Subject: Re: Data corruption issues possibly involving cgd(4)
To: Roland Dowdeswell <email@example.com>
From: Nino Dehne <firstname.lastname@example.org>
Date: 01/16/2007 07:19:20
On Tue, Jan 16, 2007 at 01:08:32AM -0500, Roland Dowdeswell wrote:
> >The issue manifests as follows:
> >1) Repeatedly hashing a large file residing on the crypted partition
> > occasionally yields a bad checksum. The problem can be reproduced by
> > repeatedly checking a large .rar file or .flac file as well.

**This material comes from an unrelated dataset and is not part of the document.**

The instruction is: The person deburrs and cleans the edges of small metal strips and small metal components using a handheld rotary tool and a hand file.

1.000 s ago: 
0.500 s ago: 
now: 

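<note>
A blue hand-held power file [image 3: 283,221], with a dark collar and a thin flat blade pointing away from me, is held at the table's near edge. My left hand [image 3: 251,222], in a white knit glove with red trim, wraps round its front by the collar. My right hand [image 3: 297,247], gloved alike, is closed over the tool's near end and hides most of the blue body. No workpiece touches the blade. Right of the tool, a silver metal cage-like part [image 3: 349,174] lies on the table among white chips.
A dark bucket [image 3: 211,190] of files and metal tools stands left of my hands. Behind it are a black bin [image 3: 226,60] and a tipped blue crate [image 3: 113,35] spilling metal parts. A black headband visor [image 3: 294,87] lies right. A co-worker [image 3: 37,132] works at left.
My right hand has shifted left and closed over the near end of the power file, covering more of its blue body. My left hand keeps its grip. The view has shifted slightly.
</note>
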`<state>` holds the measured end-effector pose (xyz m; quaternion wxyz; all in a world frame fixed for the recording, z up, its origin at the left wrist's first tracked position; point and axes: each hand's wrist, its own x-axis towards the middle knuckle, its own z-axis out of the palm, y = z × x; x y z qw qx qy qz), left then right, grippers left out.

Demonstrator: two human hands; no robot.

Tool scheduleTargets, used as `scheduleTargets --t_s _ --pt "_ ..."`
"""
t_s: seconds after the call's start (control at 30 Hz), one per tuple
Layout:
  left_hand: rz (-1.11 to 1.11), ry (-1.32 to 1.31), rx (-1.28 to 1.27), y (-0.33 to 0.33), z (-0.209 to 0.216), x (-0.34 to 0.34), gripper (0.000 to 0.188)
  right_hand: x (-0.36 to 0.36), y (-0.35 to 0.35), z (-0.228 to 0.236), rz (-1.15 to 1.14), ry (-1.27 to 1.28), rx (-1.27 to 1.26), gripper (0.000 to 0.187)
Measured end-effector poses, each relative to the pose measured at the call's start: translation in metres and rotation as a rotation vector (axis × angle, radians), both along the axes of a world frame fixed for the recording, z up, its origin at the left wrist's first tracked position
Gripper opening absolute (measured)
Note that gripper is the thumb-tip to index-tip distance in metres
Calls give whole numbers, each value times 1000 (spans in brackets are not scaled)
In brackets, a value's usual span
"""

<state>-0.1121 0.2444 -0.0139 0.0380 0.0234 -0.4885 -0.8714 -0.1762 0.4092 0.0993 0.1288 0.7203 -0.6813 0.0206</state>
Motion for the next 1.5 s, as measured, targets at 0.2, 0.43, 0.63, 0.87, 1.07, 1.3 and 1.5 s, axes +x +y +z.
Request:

> > The file is large enough not to fit in RAM and disks are active 100% of
> > the time.
> > Sometimes the wrong hash occurs at the 5th run, sometimes 20 runs are
> > needed. Sometimes two bad runs occur in succession.
> >2) same as 1) but the file fits into RAM so that subsequent hashes don't
> > hit the disk: the problem does _not_ occur. Tested with over 2000 runs of
> > md5 <file>.
> >3) same as 1) but the file resides on a non-cgd partition on a RAID1 using
> > raid(4): the problem also does _not_ occur. I aborted the hashing after
> > 100 runs where the problem would have shown up with certainty in 1).
> >4) memtest86+ runs without errors.
> >5) mprime runs without errors.
> >6) build.sh release not involving the cgd partition runs without errors.
> Okay, so CGD does live under the buffer cache so (2) will not be
> causing any encryption to occur.
That's what I figured as well.
> The only thing that I can think of might be that there are some
> kinds of memory errors that occurred a number of years ago under
> particular usage patterns, e.g. gcc, which memtest did not catch.
> Otherwise, it does seem that CGD might be the obvious culprit---but
> that said, there's nothing in the code path, I think, that is not
> Can you reproduce this issue on another system or is it just this
Transferring the system to other hardware will be a bit of a hassle. I will
see to it.
Thanks and regards,